Exercise objective - The entries below are to be copied exactly, with every picture left out.

(Given records Opens)

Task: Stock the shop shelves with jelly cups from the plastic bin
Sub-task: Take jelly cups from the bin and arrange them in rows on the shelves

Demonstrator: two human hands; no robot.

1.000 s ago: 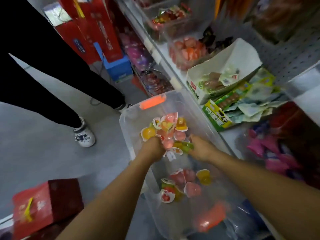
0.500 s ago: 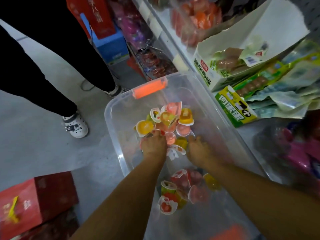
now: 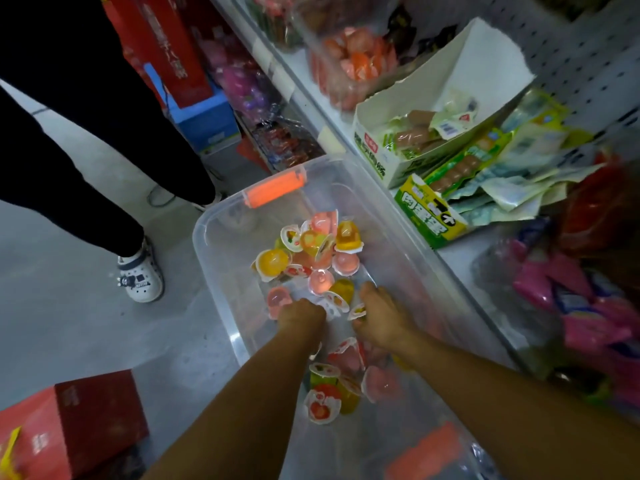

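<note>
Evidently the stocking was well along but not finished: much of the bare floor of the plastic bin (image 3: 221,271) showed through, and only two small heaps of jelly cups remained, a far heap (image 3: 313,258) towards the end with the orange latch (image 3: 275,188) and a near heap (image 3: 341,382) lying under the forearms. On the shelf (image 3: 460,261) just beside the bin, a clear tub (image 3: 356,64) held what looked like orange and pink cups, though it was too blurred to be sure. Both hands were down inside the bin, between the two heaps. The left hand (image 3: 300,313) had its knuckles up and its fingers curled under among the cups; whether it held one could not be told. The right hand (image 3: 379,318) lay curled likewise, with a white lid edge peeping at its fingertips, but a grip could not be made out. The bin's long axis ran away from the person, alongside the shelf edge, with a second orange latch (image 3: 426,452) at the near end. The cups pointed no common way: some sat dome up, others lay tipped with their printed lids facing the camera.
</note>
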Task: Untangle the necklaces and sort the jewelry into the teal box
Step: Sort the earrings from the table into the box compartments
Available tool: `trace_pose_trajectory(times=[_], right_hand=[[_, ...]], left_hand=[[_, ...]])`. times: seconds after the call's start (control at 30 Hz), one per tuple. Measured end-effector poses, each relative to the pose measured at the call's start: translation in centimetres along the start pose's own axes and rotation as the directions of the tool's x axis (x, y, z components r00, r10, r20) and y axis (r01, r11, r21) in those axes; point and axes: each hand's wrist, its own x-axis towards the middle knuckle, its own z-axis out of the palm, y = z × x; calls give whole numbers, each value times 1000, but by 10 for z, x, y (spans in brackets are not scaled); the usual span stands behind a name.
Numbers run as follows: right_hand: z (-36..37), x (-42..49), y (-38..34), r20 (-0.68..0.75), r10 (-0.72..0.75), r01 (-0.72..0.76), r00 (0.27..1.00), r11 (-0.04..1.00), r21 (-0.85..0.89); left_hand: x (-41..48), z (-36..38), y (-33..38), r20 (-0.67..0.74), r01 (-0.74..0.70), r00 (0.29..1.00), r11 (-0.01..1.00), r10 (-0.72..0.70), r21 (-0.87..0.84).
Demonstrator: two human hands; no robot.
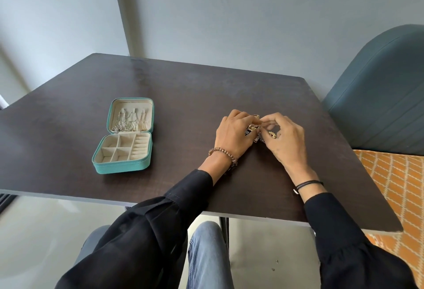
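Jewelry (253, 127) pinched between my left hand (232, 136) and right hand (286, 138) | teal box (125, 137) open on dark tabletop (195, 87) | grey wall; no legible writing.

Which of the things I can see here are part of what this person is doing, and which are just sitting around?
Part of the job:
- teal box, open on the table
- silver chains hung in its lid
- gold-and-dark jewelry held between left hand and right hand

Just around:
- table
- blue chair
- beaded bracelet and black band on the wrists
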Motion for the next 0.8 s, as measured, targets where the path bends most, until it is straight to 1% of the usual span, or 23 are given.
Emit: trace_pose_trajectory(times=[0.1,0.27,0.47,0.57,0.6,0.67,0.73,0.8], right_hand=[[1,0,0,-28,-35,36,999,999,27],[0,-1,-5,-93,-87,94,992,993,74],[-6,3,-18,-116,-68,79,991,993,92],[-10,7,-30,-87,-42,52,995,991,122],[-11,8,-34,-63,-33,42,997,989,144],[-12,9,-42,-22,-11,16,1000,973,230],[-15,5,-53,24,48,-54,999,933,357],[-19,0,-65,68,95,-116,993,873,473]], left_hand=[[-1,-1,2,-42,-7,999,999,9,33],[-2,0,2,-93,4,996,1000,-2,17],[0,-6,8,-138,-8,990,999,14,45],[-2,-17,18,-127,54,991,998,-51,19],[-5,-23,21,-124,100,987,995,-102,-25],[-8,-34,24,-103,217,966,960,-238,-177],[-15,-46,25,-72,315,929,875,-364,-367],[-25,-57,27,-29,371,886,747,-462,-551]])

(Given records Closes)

Answer section -
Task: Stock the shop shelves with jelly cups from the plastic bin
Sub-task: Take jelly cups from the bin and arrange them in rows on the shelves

Demonstrator: two human hands; no robot.

1.000 s ago: 
0.500 s ago: 
now: 

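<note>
Evidently the stocking was well along but not finished: much of the bare floor of the plastic bin (image 3: 221,271) showed through, and only two small heaps of jelly cups remained, a far heap (image 3: 313,258) towards the end with the orange latch (image 3: 275,188) and a near heap (image 3: 341,382) lying under the forearms. On the shelf (image 3: 460,261) just beside the bin, a clear tub (image 3: 356,64) held what looked like orange and pink cups, though it was too blurred to be sure. Both hands were down inside the bin, between the two heaps. The left hand (image 3: 300,313) had its knuckles up and its fingers curled under among the cups; whether it held one could not be told. The right hand (image 3: 379,318) lay curled likewise, with a white lid edge peeping at its fingertips, but a grip could not be made out. The bin's long axis ran away from the person, alongside the shelf edge, with a second orange latch (image 3: 426,452) at the near end. The cups pointed no common way: some sat dome up, others lay tipped with their printed lids facing the camera.
</note>
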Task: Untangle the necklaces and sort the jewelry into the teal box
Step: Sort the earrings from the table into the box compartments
Available tool: `trace_pose_trajectory(times=[_], right_hand=[[_, ...]], left_hand=[[_, ...]])`. times: seconds after the call's start (control at 30 Hz), one per tuple. Measured end-effector poses, each relative to the pose measured at the call's start: translation in centimetres along the start pose's own axes and rotation as the directions of the tool's x axis (x, y, z components r00, r10, r20) and y axis (r01, r11, r21) in those axes; point and axes: each hand's wrist, its own x-axis towards the middle knuckle, its own z-axis out of the palm, y = z × x; calls give whole numbers, each value times 1000, but by 10 for z, x, y (spans in brackets are not scaled); the usual span stands behind a name.
Numbers run as follows: right_hand: z (-36..37), x (-42..49), y (-38..34), r20 (-0.68..0.75), r10 (-0.72..0.75), r01 (-0.72..0.76), r00 (0.27..1.00), r11 (-0.04..1.00), r21 (-0.85..0.89); left_hand: x (-41..48), z (-36..38), y (-33..38), r20 (-0.67..0.74), r01 (-0.74..0.70), r00 (0.29..1.00), r11 (-0.01..1.00), r10 (-0.72..0.70), r21 (-0.87..0.84).
Demonstrator: two human hands; no robot.
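Jewelry (253, 127) pinched between my left hand (232, 136) and right hand (286, 138) | teal box (125, 137) open on dark tabletop (195, 87) | grey wall; no legible writing.

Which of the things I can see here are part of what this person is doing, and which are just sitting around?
Part of the job:
- teal box, open on the table
- silver chains hung in its lid
- gold-and-dark jewelry held between left hand and right hand

Just around:
- table
- blue chair
- beaded bracelet and black band on the wrists
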Motion for the next 0.8 s, as measured, targets where the path bends most, until it is straight to 1% of the usual span, or 23 are given.
Emit: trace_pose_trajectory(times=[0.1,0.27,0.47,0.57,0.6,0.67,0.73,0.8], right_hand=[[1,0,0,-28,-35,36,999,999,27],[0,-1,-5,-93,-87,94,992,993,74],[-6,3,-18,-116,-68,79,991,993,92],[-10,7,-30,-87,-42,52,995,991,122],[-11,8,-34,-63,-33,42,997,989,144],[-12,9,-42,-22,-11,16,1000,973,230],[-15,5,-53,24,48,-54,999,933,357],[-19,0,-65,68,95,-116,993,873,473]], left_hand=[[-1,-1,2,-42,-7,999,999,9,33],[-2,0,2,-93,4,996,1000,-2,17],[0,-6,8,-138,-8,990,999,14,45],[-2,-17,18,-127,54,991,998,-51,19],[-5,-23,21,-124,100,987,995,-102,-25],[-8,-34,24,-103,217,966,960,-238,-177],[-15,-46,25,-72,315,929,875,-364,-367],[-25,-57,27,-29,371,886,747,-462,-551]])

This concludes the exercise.